It is tricky to squeeze in weaving around teaching and my shifts at the Shelburne Arts Co-op, since weaving is a time consuming process, multi-step. I usually have to break a project into incremental tasks. That way I can do a step even if I only have a small window of time, and still feel like I am making progress.
After I wove off the Hop Vine bookcloth, I planned to weave a new batch of bookmarks. For this wintery season, I planned to weave a huck lace snowflake motif, based on a project I developed for my Master Weaver Certificate. I called the original design “No Two Snowflakes Are Exactly Alike,” because the project featured 7 different snowflake motifs. To make it work with the same threading and treadling for each, I changed the tie-up between each snowflake. This was a time-consuming way to do it, and I decided it was impractical for items that I intended to sell. So, I decided to just pick one snowflake motif for this batch. I planned to use 40/2 linen naturally dyed with woad from my garden.
For this snowflake bookmark project, a lot of the steps were already done. The yarn was dyed (though still in skeins). The designing was already done. Often times I have to do some math to figure out if I have enough yarn of a given color to make a given project. For this project, I already knew how much dyed yarn I had and roughly how much I needed, based on my calculations from the heart-motif bookmarks.
I wanted to bring some bookmarks to my co-op shift on Sunday December 16th, so over the weekend of December 8th and 9th, I put the yarn on a cone, wound the warp, beamed on, and threaded. For the rest of that week, my remaining to do list was pretty short:
- change the reed
- sley
- tie-up
- tie on
- weave
I thought it would be helpful to show what some of those steps entail, since a lot of weaving vocabulary is not familiar to non-weavers.
The reed goes in the beater, which is the part of the loom that presses each new weft thread into place in the cloth. The reed has little metal bars that are spaced in specific increments. I believe that in the past, these were typically made of reeds or thin pieces of wood, hence the name. The consistent spacing allows you to spread out the yarns evenly, and to control how densely the threads are spaced. This density is called the sett. My last project was threaded at 30 threads per inch, or “ends per inch” because each warp thread is called an end. This gets shortened to epi. Each space in the reed is called a dent. In a 15 dent reed, there are 15 spaces per inch. I threaded the last warp through a 15 dent reed at 2 ends per dent. My new project was going to be 36 epi, so I needed to switch to a 12 dent reed and thread at 3 ends per dent. Here are the two reeds:
Sleying is the process of drawing each thread through the dents in the reed, using a sleying hook.
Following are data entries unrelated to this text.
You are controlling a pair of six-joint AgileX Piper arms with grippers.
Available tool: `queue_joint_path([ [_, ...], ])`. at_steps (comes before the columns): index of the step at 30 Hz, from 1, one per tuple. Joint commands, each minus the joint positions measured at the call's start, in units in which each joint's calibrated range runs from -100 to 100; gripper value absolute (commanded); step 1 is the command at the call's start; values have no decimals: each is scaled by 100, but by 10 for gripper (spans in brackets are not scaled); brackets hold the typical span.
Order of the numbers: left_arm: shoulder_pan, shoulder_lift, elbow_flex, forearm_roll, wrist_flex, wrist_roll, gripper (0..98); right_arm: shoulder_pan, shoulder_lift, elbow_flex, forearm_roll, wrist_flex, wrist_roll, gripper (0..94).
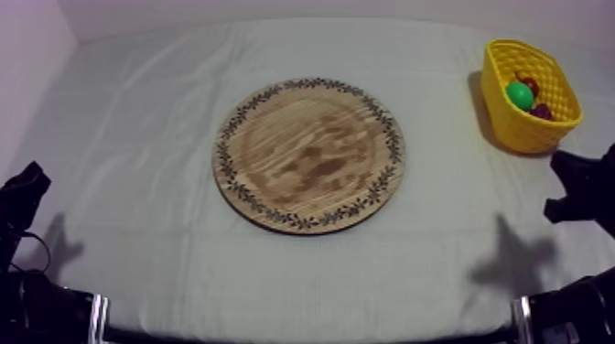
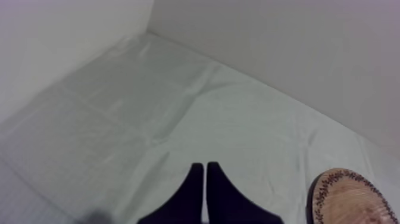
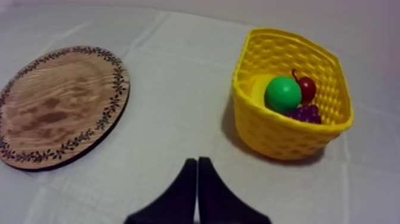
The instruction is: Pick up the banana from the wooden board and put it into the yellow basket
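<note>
In the top view the round wooden board (image 1: 309,154) lies at the centre of the frame on the grey-white cloth (image 1: 146,137), its grain showing across the whole face inside the patterned rim. The yellow basket (image 1: 512,128) stands at the upper right of the frame, well apart from the board. Inside it, the right wrist view shows a green fruit (image 3: 283,94), a small red fruit (image 3: 307,88) just behind that, and a bunch of grapes (image 3: 306,113) against the near wall. A pale yellow shape pressed against the far side of the green fruit looks like the banana (image 3: 257,89), though it is too hidden to be sure. The left gripper (image 2: 205,173) has its two black fingers pressed together into a narrow wedge with nothing between them, above bare cloth with the board's rim off to one side. The right gripper (image 3: 197,167) is closed in the same way, empty, over the cloth between board and basket. In the top view both arms sit low, at the lower left and lower right edges.
</note>
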Motion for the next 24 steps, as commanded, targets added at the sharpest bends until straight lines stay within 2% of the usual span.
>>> queue_joint_path([
  [1, -2, 4, 0, 3, 0, 2, 1, -6, -203, 406, -215, -216, 157, 4],
  [12, -2, 4, 0, 3, 0, 2, 1, -87, -667, 537, -317, -264, 558, 3],
  [24, -2, 4, 0, 3, 0, 2, 1, -54, -940, 540, -324, -123, 629, 3],
])
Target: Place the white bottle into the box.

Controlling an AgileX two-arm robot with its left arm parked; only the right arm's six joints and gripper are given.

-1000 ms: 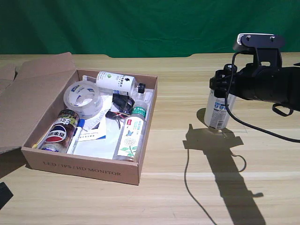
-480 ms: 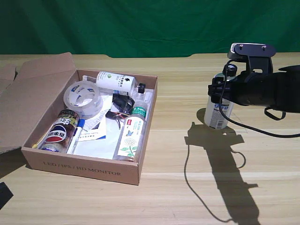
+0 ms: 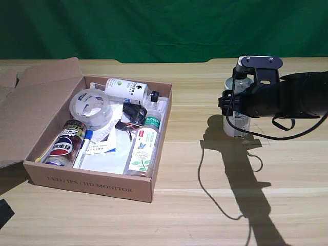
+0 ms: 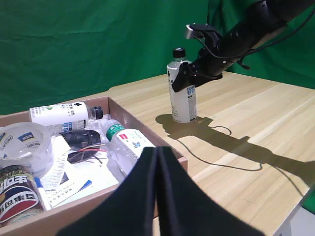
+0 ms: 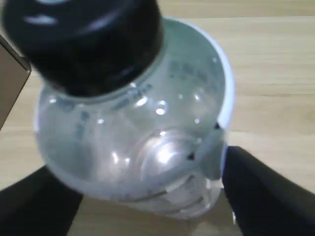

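Right wrist view: gripper fingers clamp the white bottle upright, ready for carrying to the box.

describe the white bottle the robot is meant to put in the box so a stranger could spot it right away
On the wooden table, look at the exterior view's right, away from the cardboard box. The white bottle stands upright alone, with the right gripper around it. Unlike the bottles lying in the box, it has a black cap.

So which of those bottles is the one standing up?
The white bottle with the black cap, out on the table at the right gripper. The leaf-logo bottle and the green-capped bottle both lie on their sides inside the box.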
This is the view from behind the reed. In this photo I am sleying the last two ends at the selvedge. There were 79 ends in this warp, which doesn’t divide evenly by 3. So, at the edges, there were only two ends per dent.
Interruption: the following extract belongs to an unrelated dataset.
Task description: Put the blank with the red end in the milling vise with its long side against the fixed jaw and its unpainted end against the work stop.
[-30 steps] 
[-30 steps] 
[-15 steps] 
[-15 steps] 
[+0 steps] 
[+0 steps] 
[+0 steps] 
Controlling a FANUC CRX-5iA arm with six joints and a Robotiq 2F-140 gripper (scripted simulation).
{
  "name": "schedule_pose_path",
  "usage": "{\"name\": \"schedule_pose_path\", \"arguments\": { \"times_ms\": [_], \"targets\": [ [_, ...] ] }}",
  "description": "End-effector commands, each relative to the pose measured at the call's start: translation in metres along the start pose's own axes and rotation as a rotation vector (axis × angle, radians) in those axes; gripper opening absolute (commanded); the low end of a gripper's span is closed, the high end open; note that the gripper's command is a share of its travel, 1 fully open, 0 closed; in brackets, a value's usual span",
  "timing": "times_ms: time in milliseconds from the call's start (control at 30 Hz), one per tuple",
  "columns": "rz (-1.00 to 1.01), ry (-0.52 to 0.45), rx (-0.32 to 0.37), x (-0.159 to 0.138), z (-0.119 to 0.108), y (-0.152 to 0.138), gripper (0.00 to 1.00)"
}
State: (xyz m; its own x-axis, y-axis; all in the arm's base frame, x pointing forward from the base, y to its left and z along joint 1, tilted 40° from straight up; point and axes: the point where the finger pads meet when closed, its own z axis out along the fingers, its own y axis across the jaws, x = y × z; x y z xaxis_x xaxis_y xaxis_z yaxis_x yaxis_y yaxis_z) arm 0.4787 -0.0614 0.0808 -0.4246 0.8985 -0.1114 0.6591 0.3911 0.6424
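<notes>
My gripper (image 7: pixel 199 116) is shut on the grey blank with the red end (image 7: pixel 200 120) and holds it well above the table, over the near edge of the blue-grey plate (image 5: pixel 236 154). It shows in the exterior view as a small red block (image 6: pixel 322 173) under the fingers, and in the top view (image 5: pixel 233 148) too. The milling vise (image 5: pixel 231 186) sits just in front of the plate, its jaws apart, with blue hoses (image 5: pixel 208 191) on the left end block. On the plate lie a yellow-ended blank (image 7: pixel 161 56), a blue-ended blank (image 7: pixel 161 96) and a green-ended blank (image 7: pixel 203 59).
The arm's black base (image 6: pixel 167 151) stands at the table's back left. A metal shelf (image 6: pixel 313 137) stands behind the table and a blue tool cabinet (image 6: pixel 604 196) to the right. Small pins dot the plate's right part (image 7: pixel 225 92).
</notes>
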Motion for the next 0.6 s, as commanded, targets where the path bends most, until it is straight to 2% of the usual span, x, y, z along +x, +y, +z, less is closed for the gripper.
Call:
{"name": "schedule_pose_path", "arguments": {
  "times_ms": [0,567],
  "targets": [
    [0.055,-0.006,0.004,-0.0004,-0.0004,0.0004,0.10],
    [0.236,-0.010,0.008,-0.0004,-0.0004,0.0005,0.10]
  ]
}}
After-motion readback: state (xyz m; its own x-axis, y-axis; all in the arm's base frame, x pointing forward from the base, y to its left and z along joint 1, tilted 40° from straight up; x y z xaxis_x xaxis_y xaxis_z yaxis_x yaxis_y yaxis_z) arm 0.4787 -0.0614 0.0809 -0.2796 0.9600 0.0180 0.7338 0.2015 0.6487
In the photo above you see the reed from the front. The warp ends that I already sleyed are tied into bundles so they don’t pull out.
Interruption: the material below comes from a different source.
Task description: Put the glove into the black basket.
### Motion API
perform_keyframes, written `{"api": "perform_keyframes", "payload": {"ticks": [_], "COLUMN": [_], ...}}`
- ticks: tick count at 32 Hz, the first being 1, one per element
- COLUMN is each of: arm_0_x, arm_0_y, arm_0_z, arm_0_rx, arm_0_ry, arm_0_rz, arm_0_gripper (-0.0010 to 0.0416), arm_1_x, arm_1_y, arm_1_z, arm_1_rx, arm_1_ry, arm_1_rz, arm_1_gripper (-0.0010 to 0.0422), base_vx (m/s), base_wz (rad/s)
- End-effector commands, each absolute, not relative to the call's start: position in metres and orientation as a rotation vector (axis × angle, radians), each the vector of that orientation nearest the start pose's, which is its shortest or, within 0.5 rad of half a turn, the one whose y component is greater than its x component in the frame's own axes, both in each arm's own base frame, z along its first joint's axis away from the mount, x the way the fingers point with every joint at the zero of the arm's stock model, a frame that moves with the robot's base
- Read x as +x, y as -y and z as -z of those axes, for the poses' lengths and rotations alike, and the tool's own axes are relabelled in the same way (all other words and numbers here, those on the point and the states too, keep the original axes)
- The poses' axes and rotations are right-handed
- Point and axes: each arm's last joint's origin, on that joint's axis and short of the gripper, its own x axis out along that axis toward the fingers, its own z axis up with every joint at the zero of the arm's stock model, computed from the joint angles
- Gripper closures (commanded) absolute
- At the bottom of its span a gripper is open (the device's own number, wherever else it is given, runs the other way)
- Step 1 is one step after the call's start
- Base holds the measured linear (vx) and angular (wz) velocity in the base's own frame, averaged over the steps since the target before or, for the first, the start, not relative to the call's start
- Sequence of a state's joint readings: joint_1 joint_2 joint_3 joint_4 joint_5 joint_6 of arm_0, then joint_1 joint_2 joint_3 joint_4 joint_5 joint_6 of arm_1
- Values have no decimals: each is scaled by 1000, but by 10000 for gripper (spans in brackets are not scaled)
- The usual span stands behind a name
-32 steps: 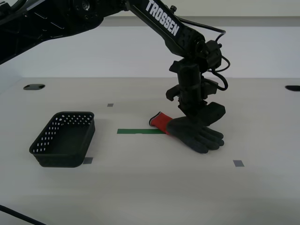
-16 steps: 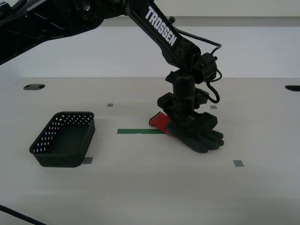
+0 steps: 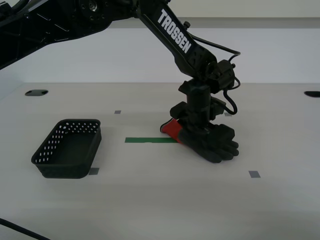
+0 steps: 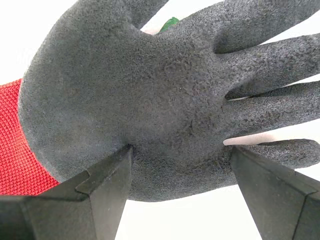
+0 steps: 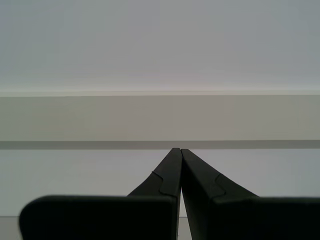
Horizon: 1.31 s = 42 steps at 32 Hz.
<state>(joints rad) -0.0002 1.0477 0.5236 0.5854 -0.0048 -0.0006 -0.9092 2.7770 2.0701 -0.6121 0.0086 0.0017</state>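
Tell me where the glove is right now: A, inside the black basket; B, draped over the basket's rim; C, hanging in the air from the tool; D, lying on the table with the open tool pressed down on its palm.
D: the glove lies flat on the table, my second tool open with its fingers planted on the grey palm, and the black basket sits empty off toward the exterior view's left.

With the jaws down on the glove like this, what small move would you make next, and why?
Probably shut my second gripper: its jaws stand open astride the glove palm, pressed onto it, and the glove lies flat on the table, not yet gripped.
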Motion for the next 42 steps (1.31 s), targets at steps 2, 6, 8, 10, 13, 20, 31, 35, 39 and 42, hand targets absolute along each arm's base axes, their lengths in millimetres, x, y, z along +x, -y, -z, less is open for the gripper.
{"api": "perform_keyframes", "payload": {"ticks": [2, 6, 8, 10, 13, 20, 31, 35, 39, 42], "arm_0_x": [227, 227, 227, 227, 227, 227, 227, 227, 227, 227], "arm_0_y": [0, 0, 0, 0, 0, 0, 0, 0, 0, 0], "arm_0_z": [-268, -268, -268, -268, -268, -268, -268, -268, -268, -268], "arm_0_rx": [-1, -1, -1, -1, -1, -1, -1, -1, -1, -1], "arm_0_ry": [66, 66, 66, 66, 66, 66, 66, 66, 66, 67], "arm_0_rz": [-4, -4, -4, -4, -4, -4, -4, -4, -4, -4], "arm_0_gripper": [405, 405, 405, 405, 405, 405, 405, 405, 405, 405], "arm_1_x": [316, 316, 316, 316, 316, 315, 313, 311, 311, 315], "arm_1_y": [407, 407, 407, 408, 408, 409, 404, 400, 397, 396], "arm_1_z": [12, 12, 12, 12, 12, 12, 12, 12, 6, -16], "arm_1_rx": [587, 573, 574, 571, 571, 566, 624, 665, 697, 686], "arm_1_ry": [-1223, -1225, -1225, -1219, -1216, -1225, -1263, -1295, -1316, -1300], "arm_1_rz": [775, 766, 766, 767, 769, 823, 839, 849, 858, 856], "arm_1_gripper": [147, 147, 149, 165, 222, 407, 413, 413, 413, 413], "base_vx": [0, 0, 0, 0, 0, 0, 0, 0, 0, 0], "base_wz": [0, 0, 0, 0, 0, 0, 0, 0, 0, 0]}}
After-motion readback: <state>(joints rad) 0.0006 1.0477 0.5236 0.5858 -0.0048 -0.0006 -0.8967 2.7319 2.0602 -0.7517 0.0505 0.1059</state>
Next, the tie-up. I have an eight harness Schacht with ten treadles that can be arranged in a system called “multiple tie-up.” With multiple tie-up, you can attach each treadle to several shafts, so you only need to step on one treadle at a time to raise multiple harnesses. This makes the treadling much easier for complicated patterns. Not that huck lace is all that complicated, but my pattern is an eight shaft draft, and I need to raise four or even five treadles at a time. Not every loom has this capability. On some looms, each treadle can only control one harness, or shaft, so it’s called “direct tie-up.” The down side of direct tie-up is that you have to physically be able to step on all the treadles you need to raise the shafts you need. This gets tricky if it’s more than two (if you have two feet), or if they aren’t right next to each other.
Here are the treadles before they are tied up. Well, the two at the far sides were tied up as plain weave already. The left-most one is tied to shafts 1,3,5, and 7. The right-most is tied to shafts 2,4,6, and 8.
The white strings hanging down fit into the slots, and the brown discs prevent the strings from pulling out. Here’s the plan for how I want to tie the treadles. Each vertical column represents one treadle, and the numbers tell you which shafts to attach to each treadle.
Here’s my finished tie-up:
Yes, to change the tie-up you have to crouch down and reach under the loom. It makes for a stiff neck. In the foreground is the rod that you tie the end of the warp onto so you can begin weaving. It is called the tie-on rod.
When I tie on I start in the center of the warp and work my way outwards. With linen, you get better tension if you tie small groups of threads together.
Above, the outer two groups still need to be tied on. Below, it’s all ready to start weaving.
You can see that there are large gaps because the groups of knots. To get the threads more evenly spaced out, you weave a header (I use scrap yarn). Then I insert a spacer that is the length of the fringe I want for the bookmarks (the red thing).
Then I wind a bobbin and start to weave. The long thread on the right is for hemstitching, which I described in another post.